TASK DETAILS
Below is a listing. Write out exactly its lines between the one holding "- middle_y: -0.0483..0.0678" and the one holding "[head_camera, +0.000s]", inclusive.

BEGIN

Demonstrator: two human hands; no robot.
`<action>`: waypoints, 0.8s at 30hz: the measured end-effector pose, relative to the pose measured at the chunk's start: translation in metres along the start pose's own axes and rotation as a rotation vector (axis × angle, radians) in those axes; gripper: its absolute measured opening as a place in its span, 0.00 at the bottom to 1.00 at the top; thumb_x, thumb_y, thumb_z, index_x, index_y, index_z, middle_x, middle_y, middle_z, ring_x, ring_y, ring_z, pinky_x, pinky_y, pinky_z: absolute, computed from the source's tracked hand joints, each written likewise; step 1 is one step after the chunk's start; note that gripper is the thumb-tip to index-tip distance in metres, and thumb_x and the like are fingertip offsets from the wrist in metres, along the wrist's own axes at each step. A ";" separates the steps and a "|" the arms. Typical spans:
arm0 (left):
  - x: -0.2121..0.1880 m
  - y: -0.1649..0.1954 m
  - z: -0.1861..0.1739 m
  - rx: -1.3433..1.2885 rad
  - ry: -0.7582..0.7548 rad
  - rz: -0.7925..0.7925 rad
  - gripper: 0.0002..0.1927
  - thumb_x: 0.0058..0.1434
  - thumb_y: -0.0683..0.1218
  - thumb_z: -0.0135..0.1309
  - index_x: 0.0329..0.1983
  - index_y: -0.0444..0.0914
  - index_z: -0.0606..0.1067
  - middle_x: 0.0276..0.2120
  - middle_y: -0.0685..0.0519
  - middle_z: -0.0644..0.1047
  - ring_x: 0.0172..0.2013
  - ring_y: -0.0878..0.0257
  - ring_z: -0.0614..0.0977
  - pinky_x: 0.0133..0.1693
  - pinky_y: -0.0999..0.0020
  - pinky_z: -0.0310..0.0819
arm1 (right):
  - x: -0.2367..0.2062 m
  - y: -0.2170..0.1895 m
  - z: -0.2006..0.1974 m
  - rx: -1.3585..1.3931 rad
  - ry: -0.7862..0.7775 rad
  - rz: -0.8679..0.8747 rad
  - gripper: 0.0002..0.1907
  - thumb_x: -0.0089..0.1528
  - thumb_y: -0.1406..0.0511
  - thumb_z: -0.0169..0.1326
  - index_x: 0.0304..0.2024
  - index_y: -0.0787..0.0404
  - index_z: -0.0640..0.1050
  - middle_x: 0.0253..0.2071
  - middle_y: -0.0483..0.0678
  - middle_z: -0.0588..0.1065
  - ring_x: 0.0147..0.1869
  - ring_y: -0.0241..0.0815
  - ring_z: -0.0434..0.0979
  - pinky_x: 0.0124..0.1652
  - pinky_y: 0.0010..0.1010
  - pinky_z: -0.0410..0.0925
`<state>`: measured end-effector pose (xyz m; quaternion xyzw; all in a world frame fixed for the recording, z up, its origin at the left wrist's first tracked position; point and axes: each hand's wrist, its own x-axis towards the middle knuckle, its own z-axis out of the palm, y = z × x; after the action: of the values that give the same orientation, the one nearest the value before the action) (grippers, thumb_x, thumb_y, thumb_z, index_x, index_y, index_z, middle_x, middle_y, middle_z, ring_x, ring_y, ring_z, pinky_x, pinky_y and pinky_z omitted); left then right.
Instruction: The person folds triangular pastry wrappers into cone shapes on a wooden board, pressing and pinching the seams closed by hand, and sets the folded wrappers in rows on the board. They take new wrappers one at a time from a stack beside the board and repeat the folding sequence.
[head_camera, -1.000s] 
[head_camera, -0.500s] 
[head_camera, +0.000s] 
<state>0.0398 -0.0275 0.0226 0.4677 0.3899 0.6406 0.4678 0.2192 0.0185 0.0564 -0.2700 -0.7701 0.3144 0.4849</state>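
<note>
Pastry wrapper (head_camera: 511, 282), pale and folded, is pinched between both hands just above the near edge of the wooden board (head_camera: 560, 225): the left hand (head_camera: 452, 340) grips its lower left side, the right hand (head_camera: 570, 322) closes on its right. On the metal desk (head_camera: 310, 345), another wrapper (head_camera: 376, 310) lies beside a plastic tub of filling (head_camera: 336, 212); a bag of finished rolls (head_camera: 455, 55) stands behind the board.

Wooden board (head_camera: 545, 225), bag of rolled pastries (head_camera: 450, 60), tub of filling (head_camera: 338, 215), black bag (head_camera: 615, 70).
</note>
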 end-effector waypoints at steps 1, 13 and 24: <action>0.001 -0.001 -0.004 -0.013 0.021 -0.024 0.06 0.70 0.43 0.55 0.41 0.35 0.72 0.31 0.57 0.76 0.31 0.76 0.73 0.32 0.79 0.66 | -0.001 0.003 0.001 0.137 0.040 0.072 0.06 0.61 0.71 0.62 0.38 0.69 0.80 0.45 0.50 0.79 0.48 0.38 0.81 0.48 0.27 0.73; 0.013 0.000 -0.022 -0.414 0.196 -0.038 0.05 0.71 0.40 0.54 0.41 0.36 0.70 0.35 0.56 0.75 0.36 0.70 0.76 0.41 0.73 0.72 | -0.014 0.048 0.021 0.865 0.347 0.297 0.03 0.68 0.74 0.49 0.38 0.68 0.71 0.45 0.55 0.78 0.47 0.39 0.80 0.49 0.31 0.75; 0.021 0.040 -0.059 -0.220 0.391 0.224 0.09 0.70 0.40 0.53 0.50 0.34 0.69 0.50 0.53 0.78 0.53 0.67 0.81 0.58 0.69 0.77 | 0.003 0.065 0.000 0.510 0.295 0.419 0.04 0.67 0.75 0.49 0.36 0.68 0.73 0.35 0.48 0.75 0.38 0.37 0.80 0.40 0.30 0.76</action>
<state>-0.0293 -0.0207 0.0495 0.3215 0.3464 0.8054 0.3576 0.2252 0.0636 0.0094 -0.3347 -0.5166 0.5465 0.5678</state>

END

SOLUTION FOR THIS EXERCISE
  - middle_y: -0.0483..0.0678
  - middle_z: -0.0588..0.1065
  - ring_x: 0.0147..0.1869
  - ring_y: -0.0241..0.0815
  - ring_z: -0.0434..0.0979
  - pinky_x: 0.0124..0.1652
  - pinky_y: 0.0010..0.1010
  - pinky_z: -0.0410..0.0925
`<state>`: measured end-effector pose (xyz m; quaternion xyzw; all in a world frame fixed for the recording, z up, its origin at the left wrist's first tracked position; point and axes: each hand's wrist, its own x-axis towards the middle knuckle, its own z-axis out of the palm, y = z × x; after the action: of the values that give the same orientation, the one nearest the value before the action) (grippers, thumb_x, thumb_y, thumb_z, index_x, index_y, index_z, middle_x, middle_y, middle_z, ring_x, ring_y, ring_z, pinky_x, pinky_y and pinky_z omitted); left then right.
Instruction: The person folds triangular pastry wrappers into cone shapes on a wooden board, pressing and pinching the seams closed by hand, and sets the folded wrappers in rows on the board. They take new wrappers one at a time from a stack beside the board and repeat the folding sequence.
[head_camera, -1.000s] 
[head_camera, -0.500s] 
[head_camera, +0.000s] 

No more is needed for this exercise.